__Activity__: Search the entries below for "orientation". Report each line where it occurs.

__Data to process__:
==================================================
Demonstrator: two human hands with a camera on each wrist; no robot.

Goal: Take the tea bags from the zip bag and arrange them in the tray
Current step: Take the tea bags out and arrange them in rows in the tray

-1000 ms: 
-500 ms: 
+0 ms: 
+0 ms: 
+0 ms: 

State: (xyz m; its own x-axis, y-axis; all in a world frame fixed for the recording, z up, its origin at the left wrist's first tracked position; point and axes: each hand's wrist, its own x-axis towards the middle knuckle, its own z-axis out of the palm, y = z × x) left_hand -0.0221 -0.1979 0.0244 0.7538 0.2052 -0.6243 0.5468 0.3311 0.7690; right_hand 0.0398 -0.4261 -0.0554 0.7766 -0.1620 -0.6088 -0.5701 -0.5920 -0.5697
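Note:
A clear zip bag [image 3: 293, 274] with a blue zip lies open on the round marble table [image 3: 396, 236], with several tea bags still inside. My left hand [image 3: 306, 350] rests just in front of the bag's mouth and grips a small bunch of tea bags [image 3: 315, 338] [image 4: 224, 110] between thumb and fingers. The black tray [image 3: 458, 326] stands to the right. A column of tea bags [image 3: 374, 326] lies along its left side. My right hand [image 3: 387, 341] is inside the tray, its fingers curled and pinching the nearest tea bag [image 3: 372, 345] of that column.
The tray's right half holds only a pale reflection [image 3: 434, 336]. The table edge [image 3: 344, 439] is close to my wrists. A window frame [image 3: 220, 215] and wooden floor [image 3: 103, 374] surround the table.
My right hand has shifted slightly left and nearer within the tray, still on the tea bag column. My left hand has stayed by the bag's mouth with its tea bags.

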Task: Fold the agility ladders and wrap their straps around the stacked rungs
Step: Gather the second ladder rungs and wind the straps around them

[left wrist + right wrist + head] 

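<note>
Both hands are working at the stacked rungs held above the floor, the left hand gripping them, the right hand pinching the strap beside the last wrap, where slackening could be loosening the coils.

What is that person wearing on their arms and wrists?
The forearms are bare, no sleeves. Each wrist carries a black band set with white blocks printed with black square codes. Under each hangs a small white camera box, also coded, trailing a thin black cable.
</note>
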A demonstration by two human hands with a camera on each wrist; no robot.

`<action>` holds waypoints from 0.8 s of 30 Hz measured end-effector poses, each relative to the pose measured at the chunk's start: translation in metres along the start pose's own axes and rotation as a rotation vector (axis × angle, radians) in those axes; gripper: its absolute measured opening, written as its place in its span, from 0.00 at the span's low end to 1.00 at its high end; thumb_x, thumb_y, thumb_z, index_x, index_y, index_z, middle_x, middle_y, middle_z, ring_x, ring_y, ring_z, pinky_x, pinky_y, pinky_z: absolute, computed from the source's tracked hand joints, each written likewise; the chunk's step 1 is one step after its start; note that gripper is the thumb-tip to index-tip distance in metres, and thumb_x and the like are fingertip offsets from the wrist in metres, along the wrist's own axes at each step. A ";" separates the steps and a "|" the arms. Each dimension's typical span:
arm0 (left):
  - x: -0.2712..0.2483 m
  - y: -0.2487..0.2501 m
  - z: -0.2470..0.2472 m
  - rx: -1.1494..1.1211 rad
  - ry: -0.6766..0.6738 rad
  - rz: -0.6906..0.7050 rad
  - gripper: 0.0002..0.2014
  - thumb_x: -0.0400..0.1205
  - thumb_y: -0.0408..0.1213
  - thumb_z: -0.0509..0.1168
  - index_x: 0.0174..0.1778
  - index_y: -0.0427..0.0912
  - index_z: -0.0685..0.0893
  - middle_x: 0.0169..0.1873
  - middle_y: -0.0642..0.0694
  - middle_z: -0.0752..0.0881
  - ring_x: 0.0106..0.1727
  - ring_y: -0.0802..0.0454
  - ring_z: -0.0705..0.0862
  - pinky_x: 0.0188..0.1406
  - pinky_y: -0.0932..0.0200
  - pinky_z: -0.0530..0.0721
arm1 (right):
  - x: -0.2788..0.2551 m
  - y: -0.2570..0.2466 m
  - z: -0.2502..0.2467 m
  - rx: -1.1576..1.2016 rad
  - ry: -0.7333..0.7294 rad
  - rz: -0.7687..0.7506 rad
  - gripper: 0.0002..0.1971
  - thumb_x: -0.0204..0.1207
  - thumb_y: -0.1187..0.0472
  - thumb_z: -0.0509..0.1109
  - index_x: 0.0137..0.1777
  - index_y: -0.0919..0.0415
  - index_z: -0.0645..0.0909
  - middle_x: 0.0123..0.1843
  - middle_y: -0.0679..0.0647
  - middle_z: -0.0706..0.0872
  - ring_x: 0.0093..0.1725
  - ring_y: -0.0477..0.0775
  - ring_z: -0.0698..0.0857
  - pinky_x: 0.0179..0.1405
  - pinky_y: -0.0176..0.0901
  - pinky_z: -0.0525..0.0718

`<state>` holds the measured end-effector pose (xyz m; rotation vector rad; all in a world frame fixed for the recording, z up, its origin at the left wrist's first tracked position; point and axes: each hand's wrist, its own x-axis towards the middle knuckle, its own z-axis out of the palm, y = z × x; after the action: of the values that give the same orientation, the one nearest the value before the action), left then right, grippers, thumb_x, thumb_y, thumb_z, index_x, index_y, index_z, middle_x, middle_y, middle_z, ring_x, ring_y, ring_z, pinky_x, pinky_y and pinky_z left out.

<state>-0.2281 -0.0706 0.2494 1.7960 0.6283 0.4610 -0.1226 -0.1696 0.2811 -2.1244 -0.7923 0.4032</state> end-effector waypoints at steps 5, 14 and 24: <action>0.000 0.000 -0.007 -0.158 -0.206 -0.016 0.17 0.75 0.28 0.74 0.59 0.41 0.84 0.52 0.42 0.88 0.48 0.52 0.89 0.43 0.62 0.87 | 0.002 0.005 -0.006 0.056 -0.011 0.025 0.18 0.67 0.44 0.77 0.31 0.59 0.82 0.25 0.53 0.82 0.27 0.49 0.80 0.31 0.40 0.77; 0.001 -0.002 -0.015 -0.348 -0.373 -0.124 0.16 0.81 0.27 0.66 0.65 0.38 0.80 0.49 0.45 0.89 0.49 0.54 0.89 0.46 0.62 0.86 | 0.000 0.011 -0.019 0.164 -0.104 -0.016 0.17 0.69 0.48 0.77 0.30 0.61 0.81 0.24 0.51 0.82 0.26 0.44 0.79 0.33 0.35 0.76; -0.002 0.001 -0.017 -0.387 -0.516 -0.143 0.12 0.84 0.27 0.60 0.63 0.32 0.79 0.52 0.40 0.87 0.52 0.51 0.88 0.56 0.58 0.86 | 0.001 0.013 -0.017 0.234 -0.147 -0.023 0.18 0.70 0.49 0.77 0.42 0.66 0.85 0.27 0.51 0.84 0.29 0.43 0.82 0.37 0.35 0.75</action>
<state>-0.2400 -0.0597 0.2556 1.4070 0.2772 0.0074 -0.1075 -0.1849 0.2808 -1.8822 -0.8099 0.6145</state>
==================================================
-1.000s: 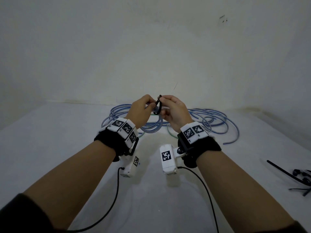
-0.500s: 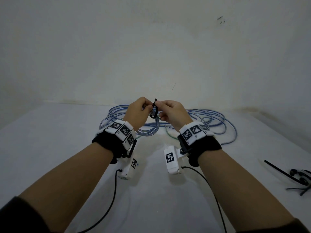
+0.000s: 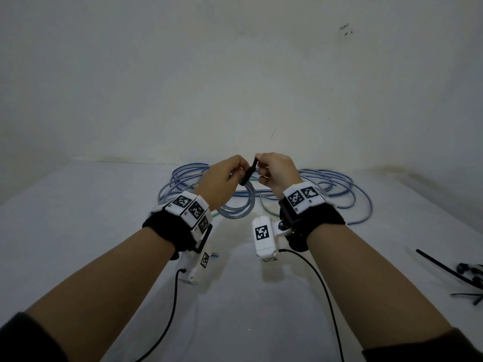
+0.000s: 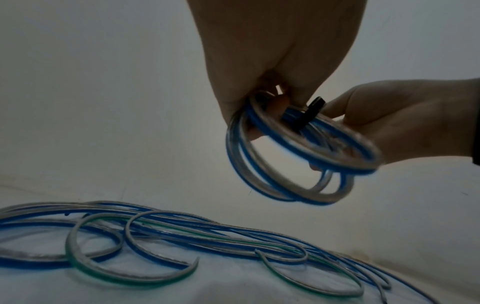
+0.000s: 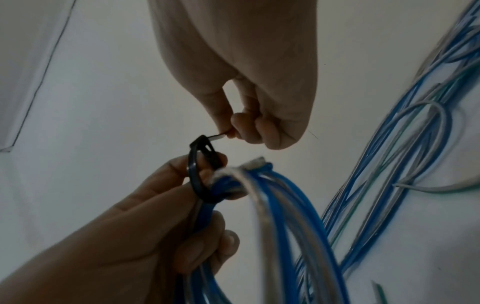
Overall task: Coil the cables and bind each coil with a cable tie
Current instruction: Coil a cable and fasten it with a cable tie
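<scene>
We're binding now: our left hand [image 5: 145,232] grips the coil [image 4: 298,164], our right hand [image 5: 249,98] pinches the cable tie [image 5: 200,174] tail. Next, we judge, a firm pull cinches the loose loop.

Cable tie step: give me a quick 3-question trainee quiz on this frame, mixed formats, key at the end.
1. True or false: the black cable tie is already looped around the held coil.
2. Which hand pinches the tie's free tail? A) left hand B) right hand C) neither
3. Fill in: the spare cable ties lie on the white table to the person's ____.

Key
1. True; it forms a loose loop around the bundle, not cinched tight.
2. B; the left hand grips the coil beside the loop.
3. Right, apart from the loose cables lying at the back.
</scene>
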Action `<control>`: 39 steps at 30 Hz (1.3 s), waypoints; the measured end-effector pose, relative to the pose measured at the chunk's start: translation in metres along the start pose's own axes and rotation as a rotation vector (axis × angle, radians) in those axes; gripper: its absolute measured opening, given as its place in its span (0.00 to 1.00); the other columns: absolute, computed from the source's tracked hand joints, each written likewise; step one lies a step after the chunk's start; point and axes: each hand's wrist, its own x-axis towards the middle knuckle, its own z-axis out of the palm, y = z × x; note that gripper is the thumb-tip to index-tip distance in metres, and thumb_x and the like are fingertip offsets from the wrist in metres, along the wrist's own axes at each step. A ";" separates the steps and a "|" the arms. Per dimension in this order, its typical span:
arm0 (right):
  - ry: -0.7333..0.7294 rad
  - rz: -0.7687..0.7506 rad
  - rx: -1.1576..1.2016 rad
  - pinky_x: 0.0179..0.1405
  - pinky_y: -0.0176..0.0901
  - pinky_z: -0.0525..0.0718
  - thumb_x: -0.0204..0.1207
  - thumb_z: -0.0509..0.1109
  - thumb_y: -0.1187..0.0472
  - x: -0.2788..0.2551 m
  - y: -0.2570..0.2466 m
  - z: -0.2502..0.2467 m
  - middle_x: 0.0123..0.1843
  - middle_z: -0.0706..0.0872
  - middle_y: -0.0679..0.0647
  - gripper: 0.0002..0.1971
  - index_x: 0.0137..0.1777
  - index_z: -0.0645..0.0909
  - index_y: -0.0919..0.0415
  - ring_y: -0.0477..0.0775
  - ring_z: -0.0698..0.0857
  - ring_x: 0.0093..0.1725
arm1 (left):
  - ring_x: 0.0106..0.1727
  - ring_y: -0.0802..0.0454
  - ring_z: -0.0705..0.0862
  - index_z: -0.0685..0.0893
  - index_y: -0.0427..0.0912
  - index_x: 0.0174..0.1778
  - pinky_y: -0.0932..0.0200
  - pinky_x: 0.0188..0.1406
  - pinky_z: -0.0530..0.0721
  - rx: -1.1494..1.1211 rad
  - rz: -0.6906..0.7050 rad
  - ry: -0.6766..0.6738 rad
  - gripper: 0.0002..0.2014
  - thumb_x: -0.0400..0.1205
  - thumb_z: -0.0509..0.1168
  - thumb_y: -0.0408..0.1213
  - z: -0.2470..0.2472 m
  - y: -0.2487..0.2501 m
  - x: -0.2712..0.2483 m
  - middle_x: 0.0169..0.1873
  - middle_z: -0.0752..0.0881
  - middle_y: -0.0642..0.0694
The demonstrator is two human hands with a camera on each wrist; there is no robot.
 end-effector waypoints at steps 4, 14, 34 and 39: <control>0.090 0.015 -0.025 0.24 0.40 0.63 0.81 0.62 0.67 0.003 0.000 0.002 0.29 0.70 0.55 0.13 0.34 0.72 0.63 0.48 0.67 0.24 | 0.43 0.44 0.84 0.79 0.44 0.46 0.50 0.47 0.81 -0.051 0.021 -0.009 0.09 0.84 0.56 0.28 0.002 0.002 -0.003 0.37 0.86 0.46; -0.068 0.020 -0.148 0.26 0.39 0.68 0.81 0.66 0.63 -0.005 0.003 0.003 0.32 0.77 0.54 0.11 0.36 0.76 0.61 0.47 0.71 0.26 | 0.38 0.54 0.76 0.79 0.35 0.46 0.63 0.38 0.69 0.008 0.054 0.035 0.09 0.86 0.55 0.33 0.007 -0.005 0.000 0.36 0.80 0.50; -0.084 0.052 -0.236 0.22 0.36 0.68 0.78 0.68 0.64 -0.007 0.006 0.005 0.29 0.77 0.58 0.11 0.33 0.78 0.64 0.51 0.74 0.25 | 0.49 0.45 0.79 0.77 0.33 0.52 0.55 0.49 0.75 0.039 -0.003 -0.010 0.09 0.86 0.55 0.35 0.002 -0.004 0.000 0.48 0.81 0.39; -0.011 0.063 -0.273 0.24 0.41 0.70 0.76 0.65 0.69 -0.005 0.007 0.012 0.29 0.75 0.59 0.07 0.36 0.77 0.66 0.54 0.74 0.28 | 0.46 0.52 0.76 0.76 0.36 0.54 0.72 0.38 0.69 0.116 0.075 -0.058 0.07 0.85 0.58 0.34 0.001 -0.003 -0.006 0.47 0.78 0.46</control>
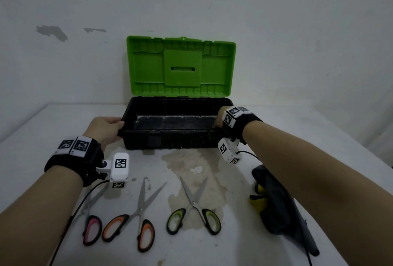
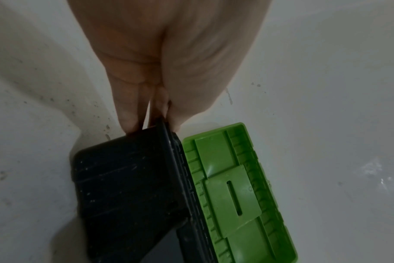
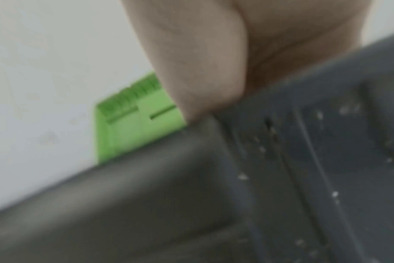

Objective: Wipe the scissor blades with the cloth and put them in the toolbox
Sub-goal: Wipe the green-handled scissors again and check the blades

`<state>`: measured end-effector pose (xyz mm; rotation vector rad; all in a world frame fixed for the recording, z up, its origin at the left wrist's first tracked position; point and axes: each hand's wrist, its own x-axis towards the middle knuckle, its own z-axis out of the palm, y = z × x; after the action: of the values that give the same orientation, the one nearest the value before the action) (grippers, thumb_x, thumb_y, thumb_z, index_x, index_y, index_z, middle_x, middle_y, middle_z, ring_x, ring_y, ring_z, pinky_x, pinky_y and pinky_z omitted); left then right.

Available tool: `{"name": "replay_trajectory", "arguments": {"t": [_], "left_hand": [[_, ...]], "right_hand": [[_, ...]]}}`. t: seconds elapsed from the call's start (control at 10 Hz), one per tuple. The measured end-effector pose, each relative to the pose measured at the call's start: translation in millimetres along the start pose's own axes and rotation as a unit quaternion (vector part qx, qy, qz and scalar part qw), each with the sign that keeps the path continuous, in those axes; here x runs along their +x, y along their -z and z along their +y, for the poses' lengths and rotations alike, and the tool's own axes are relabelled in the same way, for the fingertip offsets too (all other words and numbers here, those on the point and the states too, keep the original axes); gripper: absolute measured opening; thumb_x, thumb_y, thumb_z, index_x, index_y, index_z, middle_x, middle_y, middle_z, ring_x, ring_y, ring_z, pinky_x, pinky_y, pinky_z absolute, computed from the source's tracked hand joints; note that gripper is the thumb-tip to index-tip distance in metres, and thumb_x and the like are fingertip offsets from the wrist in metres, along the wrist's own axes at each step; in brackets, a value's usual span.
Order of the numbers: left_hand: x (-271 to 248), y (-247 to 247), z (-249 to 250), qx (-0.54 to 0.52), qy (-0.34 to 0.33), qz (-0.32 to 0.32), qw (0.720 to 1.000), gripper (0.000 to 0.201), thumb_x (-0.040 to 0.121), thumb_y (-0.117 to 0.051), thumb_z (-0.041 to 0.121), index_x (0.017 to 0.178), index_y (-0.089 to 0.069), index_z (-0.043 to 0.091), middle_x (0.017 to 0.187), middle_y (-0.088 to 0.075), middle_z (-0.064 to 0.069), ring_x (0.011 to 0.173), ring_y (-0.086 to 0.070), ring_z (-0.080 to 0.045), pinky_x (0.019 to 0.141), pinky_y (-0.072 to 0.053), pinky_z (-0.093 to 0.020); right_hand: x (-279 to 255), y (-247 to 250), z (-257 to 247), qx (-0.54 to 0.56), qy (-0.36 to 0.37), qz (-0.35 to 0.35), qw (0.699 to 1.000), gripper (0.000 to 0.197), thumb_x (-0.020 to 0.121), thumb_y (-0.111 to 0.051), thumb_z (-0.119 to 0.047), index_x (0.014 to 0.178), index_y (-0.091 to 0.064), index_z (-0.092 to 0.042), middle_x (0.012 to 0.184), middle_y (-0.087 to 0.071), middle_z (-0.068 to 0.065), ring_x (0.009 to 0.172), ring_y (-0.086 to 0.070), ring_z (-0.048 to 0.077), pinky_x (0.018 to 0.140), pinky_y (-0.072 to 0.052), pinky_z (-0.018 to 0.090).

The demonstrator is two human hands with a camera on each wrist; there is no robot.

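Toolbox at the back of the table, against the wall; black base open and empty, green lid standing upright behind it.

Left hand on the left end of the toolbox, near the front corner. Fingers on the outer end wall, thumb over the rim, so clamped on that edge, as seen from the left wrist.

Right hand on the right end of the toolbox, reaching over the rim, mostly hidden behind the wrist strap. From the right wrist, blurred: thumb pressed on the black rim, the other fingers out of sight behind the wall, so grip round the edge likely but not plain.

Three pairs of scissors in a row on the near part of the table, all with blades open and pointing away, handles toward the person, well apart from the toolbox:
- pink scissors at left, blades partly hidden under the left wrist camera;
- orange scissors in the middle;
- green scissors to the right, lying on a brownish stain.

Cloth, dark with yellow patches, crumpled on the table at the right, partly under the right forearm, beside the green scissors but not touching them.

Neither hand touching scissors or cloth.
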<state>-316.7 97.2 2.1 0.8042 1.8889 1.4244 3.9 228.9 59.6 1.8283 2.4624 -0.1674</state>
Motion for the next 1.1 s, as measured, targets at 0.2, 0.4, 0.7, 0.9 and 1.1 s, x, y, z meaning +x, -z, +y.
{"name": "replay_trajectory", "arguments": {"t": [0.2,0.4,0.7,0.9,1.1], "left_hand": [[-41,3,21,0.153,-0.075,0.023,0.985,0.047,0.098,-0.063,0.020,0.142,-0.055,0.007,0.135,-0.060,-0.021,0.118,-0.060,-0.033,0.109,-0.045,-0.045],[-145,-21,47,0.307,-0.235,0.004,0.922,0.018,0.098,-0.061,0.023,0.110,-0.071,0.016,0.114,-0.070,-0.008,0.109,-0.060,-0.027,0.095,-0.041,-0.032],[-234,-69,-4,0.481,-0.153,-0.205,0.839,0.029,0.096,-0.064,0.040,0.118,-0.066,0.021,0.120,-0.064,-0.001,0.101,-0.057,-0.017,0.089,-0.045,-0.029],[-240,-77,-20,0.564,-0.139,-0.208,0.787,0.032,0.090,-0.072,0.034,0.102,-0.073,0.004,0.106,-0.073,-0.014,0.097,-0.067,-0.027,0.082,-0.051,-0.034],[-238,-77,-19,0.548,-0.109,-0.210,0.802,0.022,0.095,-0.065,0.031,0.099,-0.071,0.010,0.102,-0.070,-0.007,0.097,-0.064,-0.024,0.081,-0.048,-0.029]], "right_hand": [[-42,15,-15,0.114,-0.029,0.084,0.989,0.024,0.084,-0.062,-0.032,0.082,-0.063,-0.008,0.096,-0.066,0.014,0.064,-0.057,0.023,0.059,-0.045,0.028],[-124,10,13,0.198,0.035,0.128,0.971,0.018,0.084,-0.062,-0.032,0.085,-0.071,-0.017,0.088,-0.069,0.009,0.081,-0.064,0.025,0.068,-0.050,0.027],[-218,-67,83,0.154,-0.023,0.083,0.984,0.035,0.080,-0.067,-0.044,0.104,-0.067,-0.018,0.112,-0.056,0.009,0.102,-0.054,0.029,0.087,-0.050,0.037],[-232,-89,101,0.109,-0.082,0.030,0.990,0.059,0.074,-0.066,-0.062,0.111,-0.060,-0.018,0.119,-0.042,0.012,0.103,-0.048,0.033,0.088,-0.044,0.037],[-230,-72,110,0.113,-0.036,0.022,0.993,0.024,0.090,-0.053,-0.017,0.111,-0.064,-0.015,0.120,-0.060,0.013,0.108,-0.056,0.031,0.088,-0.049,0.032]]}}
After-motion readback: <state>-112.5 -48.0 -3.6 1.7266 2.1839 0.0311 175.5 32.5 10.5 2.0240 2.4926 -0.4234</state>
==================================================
__Response area__:
`<state>` holds the measured end-effector pose (xyz m; rotation vector rad; all in a world frame fixed for the recording, z up, its origin at the left wrist's first tracked position; point and axes: each hand's wrist, its own x-axis towards the middle knuckle, its own z-axis out of the palm, y = z × x; after the action: of the values that give the same orientation, the one nearest the value before the action), left then right, grippers, thumb_x, thumb_y, thumb_z, index_x, index_y, index_z, middle_x, middle_y, middle_z, ring_x, ring_y, ring_z, pinky_x, pinky_y and pinky_z left out.
`<state>`: measured end-effector pose (xyz mm; rotation vector rad; all in a world frame fixed for the recording, z up, its origin at the left wrist's first tracked position; point and axes: each hand's wrist, its own x-axis towards the middle knuckle, its own z-axis out of the palm, y = z × x; after the action: of the values that give the same orientation, the one nearest the value before the action) (grippers, thumb_x, thumb_y, thumb_z, index_x, index_y, index_z, middle_x, middle_y, middle_z, ring_x, ring_y, ring_z, pinky_x, pinky_y and pinky_z omitted); left then right.

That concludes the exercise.